Una tarde, en que buscaba piedrecitas para adornarse cerca de un arroyo, Caribay vio venir volando cinco águilas gigantescas. Nunca antes había visto aves semejantes y sintió el enorme deseo de engalanarse con sus plumas. Así que empezó a correr detrás de las sombras que proyectaban en el suelo, con la esperanza de poder alcanzarlas. Corriendo de un cerro a otro, Caribay llegó a la cumbre de una de las montañas más altas, donde las aves se perdieron entre las nubes. La neblina iba cayendo cada vez más rápido y Caribay sentía miedo y frío. Pensó en pedir ayuda, pero, en ese momento, vio nuevamente a las águilas. Pronto bajaron y se posaron cerca de la muchacha, quedando inmóviles. ¡Ahora sí podré arrancarles las plumas! -pensó y se acercó lentamente-. Cuando fue a tocarlas, dio un grito espantoso que resonó entre las montañas, ¡las águilas se habían convertido en hielo!

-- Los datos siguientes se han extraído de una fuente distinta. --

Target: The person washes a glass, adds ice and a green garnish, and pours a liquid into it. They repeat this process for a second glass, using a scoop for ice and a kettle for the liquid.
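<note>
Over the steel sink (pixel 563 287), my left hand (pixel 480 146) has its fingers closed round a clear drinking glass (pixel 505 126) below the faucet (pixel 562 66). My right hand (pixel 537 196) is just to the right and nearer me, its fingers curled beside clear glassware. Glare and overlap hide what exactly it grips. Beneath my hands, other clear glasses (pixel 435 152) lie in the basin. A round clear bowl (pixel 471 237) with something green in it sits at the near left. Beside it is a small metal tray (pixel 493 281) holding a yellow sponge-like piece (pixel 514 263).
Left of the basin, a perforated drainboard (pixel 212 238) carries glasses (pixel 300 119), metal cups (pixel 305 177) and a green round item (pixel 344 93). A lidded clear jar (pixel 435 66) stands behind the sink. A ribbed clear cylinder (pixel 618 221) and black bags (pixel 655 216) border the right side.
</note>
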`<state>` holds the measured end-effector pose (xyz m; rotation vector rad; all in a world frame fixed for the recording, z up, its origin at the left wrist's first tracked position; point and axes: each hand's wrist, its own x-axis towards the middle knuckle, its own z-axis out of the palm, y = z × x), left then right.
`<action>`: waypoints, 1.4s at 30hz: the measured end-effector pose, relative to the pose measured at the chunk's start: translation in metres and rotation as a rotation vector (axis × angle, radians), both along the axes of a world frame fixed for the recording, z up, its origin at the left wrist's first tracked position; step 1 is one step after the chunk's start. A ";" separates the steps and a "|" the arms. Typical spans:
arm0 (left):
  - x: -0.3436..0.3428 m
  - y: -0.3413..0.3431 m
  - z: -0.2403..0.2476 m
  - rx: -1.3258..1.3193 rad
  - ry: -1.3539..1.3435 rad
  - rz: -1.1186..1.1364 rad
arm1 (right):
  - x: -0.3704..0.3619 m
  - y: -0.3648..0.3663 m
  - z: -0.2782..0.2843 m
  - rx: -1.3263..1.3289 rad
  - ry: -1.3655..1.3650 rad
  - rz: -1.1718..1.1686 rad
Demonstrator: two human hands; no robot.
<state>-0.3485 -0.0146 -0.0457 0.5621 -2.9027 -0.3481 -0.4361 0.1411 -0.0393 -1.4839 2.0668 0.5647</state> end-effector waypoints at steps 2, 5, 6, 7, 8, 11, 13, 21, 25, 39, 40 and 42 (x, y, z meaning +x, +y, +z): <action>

Con el grito de la muchacha, las águilas despertaron y comenzaron a agitar con furia sus alas, de las que se desprendían plumas blancas que se convirtieron en copos de nieve. Caribay se perdió esa noche entre las montañas.
Desde entonces, cuando Caribay, convertida en el espíritu de la montaña, lanza sus lamentos por los riscos, se despiertan nuevamente las águilas y mueven sus alas, dejando los cerros cubiertos de nieve.